(Task directions) From the data below, please reproduce exactly everything from the line that contains "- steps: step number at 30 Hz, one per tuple" down to the line that contains "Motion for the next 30", with both ends included.

╭─ Task material

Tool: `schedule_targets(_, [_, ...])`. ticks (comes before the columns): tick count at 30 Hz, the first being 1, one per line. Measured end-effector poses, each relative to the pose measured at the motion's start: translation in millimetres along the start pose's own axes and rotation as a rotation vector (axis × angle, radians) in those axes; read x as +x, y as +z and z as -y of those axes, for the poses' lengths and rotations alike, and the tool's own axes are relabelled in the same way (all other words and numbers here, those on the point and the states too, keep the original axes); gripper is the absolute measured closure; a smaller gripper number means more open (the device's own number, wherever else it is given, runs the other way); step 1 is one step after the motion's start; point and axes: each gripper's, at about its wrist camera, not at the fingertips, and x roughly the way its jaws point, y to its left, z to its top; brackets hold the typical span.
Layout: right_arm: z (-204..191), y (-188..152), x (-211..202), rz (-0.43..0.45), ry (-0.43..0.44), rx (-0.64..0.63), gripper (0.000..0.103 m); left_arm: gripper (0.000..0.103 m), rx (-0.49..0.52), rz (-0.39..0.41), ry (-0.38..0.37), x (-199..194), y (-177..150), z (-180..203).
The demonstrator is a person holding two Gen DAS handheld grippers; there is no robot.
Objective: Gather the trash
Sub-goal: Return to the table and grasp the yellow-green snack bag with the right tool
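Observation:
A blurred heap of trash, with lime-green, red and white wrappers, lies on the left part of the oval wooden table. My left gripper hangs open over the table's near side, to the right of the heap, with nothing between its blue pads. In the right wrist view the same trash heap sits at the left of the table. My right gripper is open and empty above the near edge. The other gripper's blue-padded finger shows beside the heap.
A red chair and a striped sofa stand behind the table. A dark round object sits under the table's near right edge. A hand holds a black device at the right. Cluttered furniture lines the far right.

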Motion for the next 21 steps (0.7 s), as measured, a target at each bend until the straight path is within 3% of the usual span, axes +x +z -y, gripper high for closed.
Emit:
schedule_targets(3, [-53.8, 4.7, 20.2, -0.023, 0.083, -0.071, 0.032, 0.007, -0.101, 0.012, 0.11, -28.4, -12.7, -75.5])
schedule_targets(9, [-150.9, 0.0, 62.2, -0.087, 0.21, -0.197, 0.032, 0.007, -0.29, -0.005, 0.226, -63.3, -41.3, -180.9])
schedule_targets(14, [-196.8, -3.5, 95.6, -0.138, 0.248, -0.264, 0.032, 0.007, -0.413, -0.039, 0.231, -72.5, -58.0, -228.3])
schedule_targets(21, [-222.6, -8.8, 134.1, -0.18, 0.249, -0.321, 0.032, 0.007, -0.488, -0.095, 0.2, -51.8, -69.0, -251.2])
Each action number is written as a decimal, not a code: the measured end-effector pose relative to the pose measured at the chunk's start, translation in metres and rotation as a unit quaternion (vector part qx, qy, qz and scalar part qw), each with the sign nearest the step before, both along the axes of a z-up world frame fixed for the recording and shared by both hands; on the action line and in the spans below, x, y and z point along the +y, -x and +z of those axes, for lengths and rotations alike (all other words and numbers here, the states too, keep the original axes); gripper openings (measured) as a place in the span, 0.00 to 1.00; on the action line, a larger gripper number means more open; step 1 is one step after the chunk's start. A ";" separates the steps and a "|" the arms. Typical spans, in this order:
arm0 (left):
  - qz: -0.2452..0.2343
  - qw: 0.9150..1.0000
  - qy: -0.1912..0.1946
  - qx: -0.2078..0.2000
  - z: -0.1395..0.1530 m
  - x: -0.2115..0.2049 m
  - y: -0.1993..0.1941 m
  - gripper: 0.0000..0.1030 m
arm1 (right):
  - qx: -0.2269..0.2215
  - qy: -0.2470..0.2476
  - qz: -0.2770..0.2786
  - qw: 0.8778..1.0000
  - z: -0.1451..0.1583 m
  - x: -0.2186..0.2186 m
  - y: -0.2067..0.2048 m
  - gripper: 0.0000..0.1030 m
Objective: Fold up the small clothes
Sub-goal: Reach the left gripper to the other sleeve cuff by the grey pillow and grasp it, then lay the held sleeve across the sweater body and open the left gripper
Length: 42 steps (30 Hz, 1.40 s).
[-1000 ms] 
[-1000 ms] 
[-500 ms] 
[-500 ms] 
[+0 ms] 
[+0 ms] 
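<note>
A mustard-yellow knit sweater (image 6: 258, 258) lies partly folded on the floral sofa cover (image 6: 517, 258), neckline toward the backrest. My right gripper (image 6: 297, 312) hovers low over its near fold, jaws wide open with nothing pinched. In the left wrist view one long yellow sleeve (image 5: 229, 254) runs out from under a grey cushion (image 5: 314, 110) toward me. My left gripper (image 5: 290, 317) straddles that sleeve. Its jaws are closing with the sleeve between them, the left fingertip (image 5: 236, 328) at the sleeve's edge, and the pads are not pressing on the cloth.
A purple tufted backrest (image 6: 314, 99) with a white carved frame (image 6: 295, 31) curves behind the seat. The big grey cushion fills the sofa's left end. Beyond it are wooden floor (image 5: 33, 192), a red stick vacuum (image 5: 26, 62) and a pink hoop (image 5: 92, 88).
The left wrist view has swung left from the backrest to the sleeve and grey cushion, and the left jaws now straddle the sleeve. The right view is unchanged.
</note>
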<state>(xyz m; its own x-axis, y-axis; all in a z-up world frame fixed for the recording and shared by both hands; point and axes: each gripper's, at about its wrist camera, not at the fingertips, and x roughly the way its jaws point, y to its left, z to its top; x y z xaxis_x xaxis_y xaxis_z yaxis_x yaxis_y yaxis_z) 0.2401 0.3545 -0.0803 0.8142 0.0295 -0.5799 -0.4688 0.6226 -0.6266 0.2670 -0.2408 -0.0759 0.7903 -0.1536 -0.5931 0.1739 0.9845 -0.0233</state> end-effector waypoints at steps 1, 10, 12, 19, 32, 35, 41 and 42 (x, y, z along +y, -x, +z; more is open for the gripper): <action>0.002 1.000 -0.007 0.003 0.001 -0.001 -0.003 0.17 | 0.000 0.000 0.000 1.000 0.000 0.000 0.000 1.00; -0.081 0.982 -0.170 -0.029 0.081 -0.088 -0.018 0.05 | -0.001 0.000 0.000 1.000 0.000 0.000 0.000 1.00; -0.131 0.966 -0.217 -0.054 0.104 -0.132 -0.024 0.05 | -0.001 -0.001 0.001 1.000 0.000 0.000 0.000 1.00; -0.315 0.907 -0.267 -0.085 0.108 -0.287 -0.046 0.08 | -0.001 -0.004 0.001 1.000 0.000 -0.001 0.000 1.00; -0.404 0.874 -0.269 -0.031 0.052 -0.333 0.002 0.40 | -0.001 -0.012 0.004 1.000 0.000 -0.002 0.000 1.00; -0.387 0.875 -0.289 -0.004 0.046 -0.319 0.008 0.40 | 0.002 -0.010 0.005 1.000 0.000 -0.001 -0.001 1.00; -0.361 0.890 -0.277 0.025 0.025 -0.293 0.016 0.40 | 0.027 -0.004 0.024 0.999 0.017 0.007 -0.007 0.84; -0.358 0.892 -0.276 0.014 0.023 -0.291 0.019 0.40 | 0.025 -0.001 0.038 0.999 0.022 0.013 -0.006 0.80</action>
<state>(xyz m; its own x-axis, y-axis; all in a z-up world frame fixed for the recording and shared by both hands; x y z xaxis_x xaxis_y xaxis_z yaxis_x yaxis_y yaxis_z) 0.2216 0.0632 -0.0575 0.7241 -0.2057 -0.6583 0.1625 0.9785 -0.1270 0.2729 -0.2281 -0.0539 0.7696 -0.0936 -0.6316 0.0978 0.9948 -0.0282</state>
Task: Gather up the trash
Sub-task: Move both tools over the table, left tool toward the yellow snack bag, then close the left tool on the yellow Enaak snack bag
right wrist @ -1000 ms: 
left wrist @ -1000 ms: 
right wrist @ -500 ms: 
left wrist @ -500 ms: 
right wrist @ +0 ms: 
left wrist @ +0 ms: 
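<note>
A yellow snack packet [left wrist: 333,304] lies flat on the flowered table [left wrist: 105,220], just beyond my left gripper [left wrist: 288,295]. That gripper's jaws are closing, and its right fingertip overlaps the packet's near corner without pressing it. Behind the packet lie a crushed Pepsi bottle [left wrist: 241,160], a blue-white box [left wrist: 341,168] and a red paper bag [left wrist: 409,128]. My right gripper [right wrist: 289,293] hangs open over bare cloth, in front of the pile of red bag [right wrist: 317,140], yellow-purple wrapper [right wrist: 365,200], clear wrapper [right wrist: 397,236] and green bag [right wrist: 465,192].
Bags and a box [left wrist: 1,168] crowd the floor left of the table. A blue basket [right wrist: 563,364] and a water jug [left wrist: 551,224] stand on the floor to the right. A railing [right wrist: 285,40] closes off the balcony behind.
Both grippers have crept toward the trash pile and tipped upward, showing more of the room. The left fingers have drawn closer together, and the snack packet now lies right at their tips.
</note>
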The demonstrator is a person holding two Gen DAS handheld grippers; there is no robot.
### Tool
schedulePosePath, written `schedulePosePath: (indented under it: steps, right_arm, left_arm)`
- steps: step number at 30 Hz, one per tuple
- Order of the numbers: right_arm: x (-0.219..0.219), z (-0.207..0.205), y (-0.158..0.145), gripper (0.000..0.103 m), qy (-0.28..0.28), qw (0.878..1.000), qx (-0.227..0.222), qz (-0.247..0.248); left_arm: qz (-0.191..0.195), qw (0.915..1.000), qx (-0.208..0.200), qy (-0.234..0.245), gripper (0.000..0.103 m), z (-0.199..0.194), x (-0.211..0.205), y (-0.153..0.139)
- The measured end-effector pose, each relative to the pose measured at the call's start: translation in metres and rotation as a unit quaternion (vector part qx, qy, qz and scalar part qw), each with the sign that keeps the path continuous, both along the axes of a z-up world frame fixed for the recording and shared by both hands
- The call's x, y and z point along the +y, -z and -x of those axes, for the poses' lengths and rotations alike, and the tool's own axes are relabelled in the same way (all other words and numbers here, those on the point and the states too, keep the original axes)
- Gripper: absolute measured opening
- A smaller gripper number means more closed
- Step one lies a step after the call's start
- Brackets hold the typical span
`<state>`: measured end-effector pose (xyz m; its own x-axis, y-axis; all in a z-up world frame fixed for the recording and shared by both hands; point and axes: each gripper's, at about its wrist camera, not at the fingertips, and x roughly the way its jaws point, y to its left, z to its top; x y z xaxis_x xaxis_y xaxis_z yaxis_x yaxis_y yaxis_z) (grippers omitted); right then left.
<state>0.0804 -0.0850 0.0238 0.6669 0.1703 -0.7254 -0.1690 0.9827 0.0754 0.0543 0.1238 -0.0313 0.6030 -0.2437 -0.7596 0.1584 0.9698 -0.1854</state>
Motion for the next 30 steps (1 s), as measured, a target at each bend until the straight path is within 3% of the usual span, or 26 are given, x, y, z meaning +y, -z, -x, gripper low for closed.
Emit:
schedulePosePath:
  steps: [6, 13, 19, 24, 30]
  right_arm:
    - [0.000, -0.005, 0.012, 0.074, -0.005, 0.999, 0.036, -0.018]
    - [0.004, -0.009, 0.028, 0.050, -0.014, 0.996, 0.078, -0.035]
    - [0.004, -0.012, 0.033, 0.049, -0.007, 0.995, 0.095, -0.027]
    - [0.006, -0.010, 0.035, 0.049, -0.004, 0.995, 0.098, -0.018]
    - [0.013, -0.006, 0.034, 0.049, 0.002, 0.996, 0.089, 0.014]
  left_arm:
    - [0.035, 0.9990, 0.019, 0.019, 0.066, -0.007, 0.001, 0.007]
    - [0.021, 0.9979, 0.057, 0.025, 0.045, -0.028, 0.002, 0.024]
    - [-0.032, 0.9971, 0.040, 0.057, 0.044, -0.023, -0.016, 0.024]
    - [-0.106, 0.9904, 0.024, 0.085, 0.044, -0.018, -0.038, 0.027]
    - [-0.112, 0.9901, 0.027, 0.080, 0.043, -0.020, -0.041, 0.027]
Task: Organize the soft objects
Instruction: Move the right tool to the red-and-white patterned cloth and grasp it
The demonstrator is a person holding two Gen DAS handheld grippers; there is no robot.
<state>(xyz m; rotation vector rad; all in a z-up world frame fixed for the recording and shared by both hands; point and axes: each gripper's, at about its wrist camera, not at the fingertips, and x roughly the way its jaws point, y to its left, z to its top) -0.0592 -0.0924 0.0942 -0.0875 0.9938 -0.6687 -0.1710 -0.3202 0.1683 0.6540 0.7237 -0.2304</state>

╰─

(Task solution)
- steps: step number at 30 Hz, one per tuple
- Order of the numbers: right_arm: x (-0.219..0.219), z (-0.207..0.205), y (-0.158..0.145), gripper (0.000..0.103 m), qy (-0.28..0.28), qw (0.878..1.000), qx (-0.227..0.222), qz (-0.247..0.248); left_arm: qz (-0.191..0.195), qw (0.915..1.000), qx (-0.208..0.200), qy (-0.234..0.245), gripper (0.000..0.103 m), z (-0.199..0.194), x (-0.211..0.205), y (-0.153..0.139)
- The measured end-effector pose, each relative to the pose measured at the call's start: translation in metres and rotation as a unit quaternion (vector part qx, qy, qz and scalar part qw), each with the sign that keeps the path continuous, both along the axes of a z-up world frame fixed for the recording and shared by both hands
- The call's x, y and z point along the +y, -z and -x of those axes, for the poses' lengths and rotations alike, and the tool's own axes are relabelled in the same way (all other words and numbers here, those on the point and the states too, keep the original axes)
- Gripper: absolute measured opening
- A smaller gripper number means more closed
- Step one lies a step after the call's start
- Brackets hold the typical span
`<state>`: measured end-effector pose (xyz m; its own x-axis, y-axis; all in a z-up world frame fixed for the recording and shared by both hands; point and axes: each gripper's, at about its wrist camera, not at the fingertips, and x roughly the way its jaws point, y to its left, z to its top; x y z xaxis_x xaxis_y xaxis_z yaxis_x yaxis_y yaxis_z) (grippers omitted); right then left.
<state>0.0804 -0.0850 0.0238 0.6669 0.1703 -0.7254 -0.1690 0.9827 0.0754 0.0543 0.1238 -0.0313 0.6030 -0.2437 -0.7596 0.1584 0.9698 -0.1854</state>
Motion for the next 30 steps (1 s), as measured, a target at each bend until the straight path is within 3% of the usual span, or 26 are given, x, y, z meaning +y, -z, -x, gripper low for closed.

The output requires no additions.